Understanding the evolution of language requires evidence regarding origins and processes that led to change. In the last 40 years, there has been an explosion of research on this problem as well as a sense that considerable progress has been made. We argue instead that the richness of ideas is accompanied by a poverty of evidence, with essentially no explanation of how and why our linguistic computations and representations evolved.

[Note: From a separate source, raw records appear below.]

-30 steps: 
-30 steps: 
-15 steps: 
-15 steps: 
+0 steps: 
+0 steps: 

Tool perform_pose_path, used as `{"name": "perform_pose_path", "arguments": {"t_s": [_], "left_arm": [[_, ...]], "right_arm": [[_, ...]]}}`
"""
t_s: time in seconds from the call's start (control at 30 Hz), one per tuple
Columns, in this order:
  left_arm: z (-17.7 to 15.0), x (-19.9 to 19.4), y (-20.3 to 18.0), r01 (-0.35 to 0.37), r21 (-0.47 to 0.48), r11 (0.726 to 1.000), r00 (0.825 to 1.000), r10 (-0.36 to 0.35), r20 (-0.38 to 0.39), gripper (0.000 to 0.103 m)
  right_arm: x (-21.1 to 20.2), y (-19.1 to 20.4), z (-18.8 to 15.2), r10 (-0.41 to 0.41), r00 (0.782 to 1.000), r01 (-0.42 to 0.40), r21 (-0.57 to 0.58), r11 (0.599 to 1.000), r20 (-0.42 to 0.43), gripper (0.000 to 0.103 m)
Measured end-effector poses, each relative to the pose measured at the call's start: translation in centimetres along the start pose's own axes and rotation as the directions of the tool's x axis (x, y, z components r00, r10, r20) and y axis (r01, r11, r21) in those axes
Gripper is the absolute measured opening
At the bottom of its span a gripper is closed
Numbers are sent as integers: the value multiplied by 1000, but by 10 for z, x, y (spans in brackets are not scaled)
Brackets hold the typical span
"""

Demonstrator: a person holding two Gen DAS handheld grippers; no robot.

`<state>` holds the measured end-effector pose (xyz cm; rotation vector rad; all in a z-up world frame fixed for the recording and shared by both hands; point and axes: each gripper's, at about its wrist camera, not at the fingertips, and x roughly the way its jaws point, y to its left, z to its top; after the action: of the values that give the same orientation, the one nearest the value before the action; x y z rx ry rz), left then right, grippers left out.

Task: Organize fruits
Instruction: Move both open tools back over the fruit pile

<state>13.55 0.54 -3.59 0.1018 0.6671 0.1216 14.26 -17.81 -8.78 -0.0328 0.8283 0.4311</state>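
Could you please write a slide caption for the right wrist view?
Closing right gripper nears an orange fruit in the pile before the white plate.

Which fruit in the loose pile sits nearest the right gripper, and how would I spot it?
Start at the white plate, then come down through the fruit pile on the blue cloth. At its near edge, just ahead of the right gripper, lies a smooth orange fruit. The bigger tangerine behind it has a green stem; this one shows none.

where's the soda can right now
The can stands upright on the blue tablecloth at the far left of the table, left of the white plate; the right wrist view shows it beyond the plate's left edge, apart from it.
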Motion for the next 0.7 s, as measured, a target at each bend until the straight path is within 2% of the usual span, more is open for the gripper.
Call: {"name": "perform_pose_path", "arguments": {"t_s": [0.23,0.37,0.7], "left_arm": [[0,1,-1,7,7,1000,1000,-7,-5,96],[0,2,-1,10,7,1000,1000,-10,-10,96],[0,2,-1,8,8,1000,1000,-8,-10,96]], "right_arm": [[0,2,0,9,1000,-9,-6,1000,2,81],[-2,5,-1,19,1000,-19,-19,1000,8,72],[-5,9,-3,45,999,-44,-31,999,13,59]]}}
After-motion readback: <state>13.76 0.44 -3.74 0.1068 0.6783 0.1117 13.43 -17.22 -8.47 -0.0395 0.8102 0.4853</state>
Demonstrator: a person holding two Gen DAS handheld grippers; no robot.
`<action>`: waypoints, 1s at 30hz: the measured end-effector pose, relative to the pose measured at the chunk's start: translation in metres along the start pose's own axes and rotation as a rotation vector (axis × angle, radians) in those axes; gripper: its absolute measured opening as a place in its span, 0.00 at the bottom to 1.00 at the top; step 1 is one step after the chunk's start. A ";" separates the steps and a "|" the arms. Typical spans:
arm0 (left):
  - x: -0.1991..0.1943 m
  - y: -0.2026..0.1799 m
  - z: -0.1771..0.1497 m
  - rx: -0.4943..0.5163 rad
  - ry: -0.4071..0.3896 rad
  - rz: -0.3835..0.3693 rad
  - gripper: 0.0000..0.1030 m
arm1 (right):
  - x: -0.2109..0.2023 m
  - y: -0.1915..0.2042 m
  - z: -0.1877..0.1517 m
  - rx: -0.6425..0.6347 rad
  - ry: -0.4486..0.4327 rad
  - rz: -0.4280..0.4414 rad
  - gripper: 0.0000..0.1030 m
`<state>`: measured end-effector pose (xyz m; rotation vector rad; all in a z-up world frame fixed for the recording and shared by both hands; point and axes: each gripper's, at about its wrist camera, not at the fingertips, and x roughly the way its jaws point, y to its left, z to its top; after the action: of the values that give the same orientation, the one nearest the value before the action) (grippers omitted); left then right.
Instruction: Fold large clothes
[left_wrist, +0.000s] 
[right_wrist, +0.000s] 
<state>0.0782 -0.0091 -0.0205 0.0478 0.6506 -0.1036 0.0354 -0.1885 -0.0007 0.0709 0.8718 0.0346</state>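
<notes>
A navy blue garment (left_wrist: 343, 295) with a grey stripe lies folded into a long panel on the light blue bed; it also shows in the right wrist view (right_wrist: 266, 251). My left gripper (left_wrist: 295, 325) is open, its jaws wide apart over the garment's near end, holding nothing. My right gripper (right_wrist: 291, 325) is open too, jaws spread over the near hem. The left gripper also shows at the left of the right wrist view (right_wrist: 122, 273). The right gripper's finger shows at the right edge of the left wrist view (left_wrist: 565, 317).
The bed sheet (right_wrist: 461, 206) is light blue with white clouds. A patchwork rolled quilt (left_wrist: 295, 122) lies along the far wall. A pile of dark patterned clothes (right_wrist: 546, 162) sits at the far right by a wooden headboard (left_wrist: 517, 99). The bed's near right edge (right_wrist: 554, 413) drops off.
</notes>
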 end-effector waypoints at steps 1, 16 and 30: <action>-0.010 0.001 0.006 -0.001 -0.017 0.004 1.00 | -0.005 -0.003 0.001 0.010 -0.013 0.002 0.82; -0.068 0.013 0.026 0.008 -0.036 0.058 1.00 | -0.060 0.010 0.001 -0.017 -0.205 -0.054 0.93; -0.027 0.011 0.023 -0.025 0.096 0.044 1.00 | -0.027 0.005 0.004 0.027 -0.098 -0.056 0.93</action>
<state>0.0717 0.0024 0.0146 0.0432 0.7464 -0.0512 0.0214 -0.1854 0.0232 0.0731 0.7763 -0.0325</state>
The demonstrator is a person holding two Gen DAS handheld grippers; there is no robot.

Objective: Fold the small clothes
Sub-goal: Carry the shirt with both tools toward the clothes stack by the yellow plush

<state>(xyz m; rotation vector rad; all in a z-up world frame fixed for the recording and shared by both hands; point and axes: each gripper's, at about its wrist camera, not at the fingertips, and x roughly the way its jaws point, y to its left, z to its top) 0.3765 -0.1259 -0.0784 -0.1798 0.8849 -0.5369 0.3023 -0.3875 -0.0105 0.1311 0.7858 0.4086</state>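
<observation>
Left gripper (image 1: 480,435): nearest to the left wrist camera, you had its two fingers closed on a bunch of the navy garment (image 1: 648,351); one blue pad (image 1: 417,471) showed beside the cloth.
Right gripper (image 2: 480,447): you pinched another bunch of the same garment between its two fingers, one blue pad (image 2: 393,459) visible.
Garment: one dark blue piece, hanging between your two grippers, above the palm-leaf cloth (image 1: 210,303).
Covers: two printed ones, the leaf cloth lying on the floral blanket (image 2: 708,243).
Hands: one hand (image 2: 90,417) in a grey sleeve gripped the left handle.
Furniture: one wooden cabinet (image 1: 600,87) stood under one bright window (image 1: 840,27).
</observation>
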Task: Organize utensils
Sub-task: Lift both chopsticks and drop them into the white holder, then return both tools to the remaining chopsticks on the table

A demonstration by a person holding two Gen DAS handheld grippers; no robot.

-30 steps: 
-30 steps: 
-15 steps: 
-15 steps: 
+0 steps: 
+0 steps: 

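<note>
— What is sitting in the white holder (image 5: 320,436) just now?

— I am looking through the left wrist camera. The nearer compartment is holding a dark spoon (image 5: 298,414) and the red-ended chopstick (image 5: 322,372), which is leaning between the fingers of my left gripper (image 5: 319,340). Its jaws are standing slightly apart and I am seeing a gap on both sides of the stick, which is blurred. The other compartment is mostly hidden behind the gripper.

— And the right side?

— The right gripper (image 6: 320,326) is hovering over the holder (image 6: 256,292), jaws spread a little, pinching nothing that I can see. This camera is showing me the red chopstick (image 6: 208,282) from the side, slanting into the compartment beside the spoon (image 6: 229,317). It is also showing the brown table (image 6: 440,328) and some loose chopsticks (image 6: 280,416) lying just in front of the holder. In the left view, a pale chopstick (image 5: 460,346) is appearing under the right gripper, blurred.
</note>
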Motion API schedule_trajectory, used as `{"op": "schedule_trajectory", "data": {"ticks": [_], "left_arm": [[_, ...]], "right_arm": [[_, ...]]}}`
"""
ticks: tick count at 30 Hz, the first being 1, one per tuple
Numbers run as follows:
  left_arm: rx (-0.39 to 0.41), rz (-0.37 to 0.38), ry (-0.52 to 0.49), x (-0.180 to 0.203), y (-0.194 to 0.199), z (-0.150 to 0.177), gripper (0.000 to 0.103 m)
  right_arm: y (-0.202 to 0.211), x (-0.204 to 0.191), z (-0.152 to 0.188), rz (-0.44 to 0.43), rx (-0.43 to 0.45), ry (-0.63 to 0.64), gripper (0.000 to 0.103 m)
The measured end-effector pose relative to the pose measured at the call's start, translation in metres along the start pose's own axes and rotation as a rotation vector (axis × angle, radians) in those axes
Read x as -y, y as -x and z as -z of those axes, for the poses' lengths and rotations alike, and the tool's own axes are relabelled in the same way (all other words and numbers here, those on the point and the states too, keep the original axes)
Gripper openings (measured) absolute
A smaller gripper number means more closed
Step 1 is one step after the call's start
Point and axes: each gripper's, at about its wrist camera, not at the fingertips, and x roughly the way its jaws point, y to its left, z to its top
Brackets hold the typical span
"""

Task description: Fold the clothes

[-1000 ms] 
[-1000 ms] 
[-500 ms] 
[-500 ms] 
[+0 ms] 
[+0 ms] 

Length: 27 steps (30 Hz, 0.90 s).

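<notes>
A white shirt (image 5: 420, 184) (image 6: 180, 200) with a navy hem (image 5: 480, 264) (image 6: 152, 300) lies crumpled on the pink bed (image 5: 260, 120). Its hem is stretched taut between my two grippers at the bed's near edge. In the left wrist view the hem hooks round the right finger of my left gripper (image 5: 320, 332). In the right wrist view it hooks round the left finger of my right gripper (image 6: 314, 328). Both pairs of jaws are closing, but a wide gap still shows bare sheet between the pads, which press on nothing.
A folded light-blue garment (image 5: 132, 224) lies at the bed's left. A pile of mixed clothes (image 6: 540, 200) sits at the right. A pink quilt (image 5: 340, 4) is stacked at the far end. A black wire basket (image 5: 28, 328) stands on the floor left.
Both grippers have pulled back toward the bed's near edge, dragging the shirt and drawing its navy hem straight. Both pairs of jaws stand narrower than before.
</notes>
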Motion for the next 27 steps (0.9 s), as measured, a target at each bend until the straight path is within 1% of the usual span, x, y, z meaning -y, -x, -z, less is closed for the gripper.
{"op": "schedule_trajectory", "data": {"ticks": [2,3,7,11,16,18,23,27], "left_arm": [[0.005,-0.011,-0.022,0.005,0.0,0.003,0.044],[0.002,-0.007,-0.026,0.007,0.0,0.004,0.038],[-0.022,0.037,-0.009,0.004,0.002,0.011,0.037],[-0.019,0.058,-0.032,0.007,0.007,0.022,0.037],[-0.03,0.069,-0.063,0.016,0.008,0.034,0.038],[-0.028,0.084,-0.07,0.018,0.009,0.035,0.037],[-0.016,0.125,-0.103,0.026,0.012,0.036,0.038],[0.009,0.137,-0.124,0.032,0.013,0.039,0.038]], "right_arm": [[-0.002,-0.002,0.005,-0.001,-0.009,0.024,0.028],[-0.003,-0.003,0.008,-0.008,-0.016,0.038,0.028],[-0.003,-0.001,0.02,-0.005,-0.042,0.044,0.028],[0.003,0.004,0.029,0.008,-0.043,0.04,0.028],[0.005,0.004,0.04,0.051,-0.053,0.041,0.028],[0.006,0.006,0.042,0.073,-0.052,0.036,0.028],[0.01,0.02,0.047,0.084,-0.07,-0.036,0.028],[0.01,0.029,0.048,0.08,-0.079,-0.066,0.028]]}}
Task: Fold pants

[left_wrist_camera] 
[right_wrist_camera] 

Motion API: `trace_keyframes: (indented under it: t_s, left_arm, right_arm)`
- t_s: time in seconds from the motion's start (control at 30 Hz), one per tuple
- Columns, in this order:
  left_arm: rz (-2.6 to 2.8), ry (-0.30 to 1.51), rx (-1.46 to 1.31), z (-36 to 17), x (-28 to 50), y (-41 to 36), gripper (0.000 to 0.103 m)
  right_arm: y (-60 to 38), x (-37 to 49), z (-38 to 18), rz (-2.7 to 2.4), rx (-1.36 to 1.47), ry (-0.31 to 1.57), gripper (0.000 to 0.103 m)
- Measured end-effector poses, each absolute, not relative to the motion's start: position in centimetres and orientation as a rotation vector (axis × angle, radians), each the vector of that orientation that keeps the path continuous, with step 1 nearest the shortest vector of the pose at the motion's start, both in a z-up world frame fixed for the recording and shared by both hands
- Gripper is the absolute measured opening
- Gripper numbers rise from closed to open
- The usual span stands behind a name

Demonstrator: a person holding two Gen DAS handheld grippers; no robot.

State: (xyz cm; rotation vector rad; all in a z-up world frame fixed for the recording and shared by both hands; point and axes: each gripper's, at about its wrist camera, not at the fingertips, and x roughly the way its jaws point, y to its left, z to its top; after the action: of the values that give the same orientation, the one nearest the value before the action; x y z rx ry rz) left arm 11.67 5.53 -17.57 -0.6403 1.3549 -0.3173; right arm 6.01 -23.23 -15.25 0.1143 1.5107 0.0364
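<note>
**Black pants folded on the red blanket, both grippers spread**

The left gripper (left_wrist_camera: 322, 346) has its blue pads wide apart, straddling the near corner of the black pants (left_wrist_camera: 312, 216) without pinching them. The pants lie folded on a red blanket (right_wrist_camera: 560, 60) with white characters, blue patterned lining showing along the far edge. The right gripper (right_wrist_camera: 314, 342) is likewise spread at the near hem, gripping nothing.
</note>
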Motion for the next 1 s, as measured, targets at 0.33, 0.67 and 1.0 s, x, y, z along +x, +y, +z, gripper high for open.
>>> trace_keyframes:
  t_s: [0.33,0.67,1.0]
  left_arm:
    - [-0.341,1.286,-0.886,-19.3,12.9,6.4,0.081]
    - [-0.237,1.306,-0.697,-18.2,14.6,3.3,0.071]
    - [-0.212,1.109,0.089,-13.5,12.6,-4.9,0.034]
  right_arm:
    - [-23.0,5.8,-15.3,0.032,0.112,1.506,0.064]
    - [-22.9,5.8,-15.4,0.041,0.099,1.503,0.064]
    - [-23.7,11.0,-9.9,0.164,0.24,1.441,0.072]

We show that, to date, (1) studies of nonhuman animals provide virtually no relevant parallels to human linguistic communication, and none to the underlying biological capacity; (2) the fossil and archaeological evidence does not inform our understanding of the computations and representations of our earliest ancestors, leaving details of origins and selective pressure unresolved; (3) our understanding of the genetics of language is so impoverished that there is little hope of connecting genes to linguistic processes any time soon; (4) all modeling attempts have made unfounded assumptions, and have provided no empirical tests, thus leaving any insights into language's origins unverifiable. Based on the current state of evidence, we submit that the most fundamental questions about the origins and evolution of our linguistic capacity remain as mysterious as ever, with considerable uncertainty about the discovery of either relevant or conclusive evidence that can adjudicate among the many open hypotheses. We conclude by presenting some suggestions about possible paths forward.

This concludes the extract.